(Task directions):
Pull every line with "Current" from the data below and copy it.

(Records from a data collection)
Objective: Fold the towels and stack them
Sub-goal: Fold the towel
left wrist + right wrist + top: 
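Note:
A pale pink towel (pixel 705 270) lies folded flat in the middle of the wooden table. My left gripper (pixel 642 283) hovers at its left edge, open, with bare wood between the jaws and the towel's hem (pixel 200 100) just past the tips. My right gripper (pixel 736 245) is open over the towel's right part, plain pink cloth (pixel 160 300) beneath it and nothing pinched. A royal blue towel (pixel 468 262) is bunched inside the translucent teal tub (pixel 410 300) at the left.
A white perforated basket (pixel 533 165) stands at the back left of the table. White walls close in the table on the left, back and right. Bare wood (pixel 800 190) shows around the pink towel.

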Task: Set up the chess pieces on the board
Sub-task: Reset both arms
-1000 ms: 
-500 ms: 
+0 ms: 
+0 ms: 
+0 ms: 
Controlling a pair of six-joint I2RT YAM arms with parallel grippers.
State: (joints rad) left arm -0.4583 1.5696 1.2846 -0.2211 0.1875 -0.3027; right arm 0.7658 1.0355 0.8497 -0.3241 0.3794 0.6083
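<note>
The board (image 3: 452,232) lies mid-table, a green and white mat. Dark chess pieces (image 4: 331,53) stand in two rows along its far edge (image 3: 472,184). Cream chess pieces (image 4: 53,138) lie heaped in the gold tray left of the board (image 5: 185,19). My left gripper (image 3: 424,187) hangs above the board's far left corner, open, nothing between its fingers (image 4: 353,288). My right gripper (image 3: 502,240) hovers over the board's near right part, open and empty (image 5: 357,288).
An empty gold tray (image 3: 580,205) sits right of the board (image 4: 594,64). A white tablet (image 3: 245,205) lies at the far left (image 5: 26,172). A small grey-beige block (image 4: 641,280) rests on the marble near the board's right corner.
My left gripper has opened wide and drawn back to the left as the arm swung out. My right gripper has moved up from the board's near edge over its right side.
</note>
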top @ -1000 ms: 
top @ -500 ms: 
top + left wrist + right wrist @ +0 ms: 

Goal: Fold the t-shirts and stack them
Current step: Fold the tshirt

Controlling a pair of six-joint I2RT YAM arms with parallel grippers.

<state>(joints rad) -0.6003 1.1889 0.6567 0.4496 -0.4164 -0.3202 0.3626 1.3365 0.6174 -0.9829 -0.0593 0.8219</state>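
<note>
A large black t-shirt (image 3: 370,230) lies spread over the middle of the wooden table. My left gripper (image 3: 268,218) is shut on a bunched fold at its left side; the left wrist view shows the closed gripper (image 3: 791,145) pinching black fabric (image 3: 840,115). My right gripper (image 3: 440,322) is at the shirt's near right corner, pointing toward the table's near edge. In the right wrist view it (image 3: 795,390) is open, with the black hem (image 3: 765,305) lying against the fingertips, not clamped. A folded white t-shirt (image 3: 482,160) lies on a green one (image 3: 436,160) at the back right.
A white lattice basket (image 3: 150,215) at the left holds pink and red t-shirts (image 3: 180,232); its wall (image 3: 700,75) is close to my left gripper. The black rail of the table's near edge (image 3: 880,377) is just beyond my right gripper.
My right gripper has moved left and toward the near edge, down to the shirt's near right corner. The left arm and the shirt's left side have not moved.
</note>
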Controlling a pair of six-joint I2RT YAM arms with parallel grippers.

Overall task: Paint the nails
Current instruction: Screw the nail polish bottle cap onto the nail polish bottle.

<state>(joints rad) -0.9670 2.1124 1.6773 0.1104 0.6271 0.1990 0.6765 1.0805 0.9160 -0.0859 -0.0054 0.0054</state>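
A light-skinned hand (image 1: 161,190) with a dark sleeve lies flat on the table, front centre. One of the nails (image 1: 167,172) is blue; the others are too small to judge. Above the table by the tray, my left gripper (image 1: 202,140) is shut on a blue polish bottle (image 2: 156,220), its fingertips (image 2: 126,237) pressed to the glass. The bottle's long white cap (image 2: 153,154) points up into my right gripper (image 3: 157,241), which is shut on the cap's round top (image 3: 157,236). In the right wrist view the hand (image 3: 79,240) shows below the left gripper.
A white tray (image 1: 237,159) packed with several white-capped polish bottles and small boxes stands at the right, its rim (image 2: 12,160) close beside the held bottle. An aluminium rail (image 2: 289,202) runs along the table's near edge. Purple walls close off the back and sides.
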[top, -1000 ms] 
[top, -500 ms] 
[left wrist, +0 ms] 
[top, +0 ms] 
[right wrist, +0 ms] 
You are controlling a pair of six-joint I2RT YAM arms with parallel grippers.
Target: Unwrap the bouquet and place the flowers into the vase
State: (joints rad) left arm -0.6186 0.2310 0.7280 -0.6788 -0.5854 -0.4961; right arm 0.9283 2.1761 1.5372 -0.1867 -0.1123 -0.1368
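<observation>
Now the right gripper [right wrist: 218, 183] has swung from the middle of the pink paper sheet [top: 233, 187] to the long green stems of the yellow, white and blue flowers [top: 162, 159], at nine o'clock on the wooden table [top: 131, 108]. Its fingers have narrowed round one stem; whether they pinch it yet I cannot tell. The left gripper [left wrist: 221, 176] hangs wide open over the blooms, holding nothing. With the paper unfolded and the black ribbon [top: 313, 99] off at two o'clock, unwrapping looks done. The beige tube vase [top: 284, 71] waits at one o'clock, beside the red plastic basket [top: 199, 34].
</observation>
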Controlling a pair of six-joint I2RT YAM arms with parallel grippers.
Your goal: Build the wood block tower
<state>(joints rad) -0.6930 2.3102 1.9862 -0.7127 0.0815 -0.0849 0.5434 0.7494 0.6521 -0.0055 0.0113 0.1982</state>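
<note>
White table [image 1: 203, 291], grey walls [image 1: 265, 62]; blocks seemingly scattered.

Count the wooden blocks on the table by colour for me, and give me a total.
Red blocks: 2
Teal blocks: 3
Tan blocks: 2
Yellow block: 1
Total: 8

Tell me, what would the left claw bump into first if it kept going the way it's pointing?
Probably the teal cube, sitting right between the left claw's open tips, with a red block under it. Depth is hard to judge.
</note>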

(Exercise solution):
Current step: Fold the tshirt
Current instruction: Screw the nail polish bottle cap onto the nail polish bottle.

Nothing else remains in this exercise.